Misconception 3: "If two CIs overlap, the difference is not significant"

Two 95% CIs can overlap even when the difference between parameters is statistically significant. The proper comparison uses a CI for the difference \(\mu_1 - \mu_2\).

Width, Confidence Level, and Sample Size

The margin of error for a z-interval is:

\[E = z_{\alpha/2} \cdot \frac{\sigma}{\sqrt{n}}\]

Three relationships follow:

  1. Higher confidence → wider interval. Increasing from 95% to 99% increases \(z_{\alpha/2}\) from 1.96 to 2.576, widening the interval by 31%.

  2. Larger sample → narrower interval. The margin of error decreases as \(1/\sqrt{n}\). To halve the width, you need 4 times the sample size.

  3. Larger variance → wider interval. More variability in the population makes estimation harder.

Sample Size Determination

To achieve a desired margin of error \(E\) at confidence level \(1 - \alpha\):

\[n = \left(\frac{z_{\alpha/2} \cdot \sigma}{E}\right)^2\]

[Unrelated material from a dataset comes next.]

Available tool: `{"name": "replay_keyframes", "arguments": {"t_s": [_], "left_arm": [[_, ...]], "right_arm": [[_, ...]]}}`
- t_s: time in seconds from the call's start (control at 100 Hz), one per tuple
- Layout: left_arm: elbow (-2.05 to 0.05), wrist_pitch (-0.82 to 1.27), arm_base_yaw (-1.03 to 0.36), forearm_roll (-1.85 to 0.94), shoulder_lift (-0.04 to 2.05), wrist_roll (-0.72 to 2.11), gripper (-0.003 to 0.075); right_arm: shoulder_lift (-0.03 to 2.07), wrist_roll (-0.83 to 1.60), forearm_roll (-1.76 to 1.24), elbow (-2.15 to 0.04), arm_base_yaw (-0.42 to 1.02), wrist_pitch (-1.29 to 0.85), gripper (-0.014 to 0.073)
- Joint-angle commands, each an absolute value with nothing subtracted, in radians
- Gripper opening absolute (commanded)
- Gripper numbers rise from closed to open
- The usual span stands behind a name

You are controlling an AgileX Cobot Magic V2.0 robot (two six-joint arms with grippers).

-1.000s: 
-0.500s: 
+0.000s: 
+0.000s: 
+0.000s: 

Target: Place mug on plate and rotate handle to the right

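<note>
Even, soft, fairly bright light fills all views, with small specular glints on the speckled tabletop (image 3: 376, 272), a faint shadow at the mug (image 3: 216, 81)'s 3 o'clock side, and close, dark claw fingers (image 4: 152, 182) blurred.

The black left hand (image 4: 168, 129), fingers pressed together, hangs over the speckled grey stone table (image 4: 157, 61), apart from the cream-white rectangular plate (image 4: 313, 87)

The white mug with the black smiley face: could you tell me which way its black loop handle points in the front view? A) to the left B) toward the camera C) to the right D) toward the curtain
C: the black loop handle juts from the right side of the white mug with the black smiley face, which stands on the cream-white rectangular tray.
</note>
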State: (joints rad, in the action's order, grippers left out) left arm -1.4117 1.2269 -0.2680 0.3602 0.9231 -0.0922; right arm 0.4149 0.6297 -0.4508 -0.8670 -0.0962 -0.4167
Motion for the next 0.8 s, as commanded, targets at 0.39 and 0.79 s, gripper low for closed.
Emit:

Example: To estimate a population mean within \(\pm 2\) units with 95% confidence, given \(\sigma = 10\):

\[n = \left(\frac{1.96 \times 10}{2}\right)^2 = 96.04 \implies n = 97\]

Common Confidence Levels

Confidence Level \(\alpha\) \(z_{\alpha/2}\)
90% 0.10 1.645
95% 0.05 1.960
99% 0.01 2.576

One-Sided Confidence Intervals (Confidence Bounds)

Sometimes we only need a bound in one direction:

  • Upper bound: \(\mu \leq \bar{X} + z_\alpha \cdot \sigma/\sqrt{n}\) (with confidence \(1 - \alpha\))
  • Lower bound: \(\mu \geq \bar{X} - z_\alpha \cdot \sigma/\sqrt{n}\) (with confidence \(1 - \alpha\))

Note that one-sided bounds use \(z_\alpha\) (not \(z_{\alpha/2}\)). A 95% one-sided bound uses \(z_{0.05} = 1.645\).

Financial example: A risk manager may want an upper bound on portfolio loss: "We are 95% confident that the expected loss does not exceed $X."